Increased provisioning for COVID-19 impacts earnings
– LTFH reported 4QFY20 PAT of INR3.8b (-30% YoY), ~20% below our estimates. The miss was largely on account of lower-than-expected total income (8% miss) while opex and credit costs were in line. LTFH reported INR844m in net loss on fair value changes, which led to the topline miss.
– LTFH created additional provisions of INR3.1b for the impact of COVID-19 during the quarter, of which INR2.1b was as per the RBI’s requirement of 5% provisioning against 1-89dpd loans under moratorium. The provision would be repeated in 1QFY21. While as of Mar’20, ~36% of AUM was under moratorium, a modest increase was seen in April.
Rural disbursements most impacted; NIM stable
– Disbursements in Rural finance declined ~20% QoQ, compared with 6–9% decline witnessed in other segments. The plunge in Rural lending was largely attributed to the Auto segment (Tractors and 2Ws). Hence, loan growth in the segment declined to 8% YoY in 4QFY20 from 14% YoY in 3QFY20.
– While NIM on a consolidated basis came in steady at 5.7%, lower disbursements led to ~50bp decline in the fee income margin to 1.2%.
– CoF declined 10bp QoQ to 8.4%. The share of CPs was down 300bp QoQ / 1,000bp YoY to 6%.
Improvement in asset quality
– The GNPL ratio improved 60bp QoQ to 5.4%, with PCR at 59% (+200bp QoQ).
– More importantly, even without the moratorium on 1-89dpd loans, the GNPL ratio would have been only 25bp higher at 5.6%.

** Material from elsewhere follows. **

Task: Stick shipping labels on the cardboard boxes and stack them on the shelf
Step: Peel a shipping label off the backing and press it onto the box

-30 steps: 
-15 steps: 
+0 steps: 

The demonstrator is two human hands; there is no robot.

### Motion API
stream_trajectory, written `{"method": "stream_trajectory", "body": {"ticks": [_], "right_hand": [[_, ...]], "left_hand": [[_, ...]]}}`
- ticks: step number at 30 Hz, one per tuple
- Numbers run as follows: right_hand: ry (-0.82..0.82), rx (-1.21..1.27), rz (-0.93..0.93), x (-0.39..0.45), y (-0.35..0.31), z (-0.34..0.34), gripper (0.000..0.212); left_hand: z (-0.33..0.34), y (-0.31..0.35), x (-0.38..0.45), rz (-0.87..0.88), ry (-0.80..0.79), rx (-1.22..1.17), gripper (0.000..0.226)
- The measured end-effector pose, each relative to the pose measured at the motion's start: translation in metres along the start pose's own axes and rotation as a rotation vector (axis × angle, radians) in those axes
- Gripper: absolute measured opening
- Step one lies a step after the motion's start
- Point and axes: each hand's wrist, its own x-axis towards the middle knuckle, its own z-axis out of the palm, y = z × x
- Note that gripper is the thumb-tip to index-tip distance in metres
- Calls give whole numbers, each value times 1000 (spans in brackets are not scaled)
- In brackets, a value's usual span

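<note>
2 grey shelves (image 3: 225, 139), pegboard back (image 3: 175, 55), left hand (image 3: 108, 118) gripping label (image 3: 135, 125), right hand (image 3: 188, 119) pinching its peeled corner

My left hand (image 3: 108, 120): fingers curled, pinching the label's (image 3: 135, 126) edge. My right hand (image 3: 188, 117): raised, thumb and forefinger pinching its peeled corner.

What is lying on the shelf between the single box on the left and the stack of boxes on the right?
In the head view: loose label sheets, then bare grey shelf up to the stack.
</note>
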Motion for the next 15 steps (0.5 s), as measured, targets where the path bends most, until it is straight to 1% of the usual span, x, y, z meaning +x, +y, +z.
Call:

– LTFH has INR6.6b worth of provisions over and above the standard asset and NPL provisions; this includes the existing INR3.5b macro-prudential provisions and INR3.1b worth of COVID-19-related provisions this quarter.
Highlights from management commentary
– Rabi crop output is strong. Economic recovery would be led by rural India.
– Credit norms have been tightened across products.
– 75% of the portfolio falls under the Orange and Green zones.
Valuation and view
– Over the past year, LTFH has focused on consolidating its loan book and improving the liability franchise. The overall loan book has been largely flat and is expected to remain this way in the near term. On the liability side, the share of CPs is down to 6% YoY from 16% YoY. The proposed consolidation of lending subsidiaries would further simplify the business structure. We estimate a 4% loan book CAGR over the next three years (largely back-ended). Asset quality performance would be the key monitorable going ahead. We cut our FY21/FY22 EPS estimates by 17%/8% to factor in higher credit costs given the extended lockdown. Buy, with TP of INR75 (0.8x FY22E BVPS).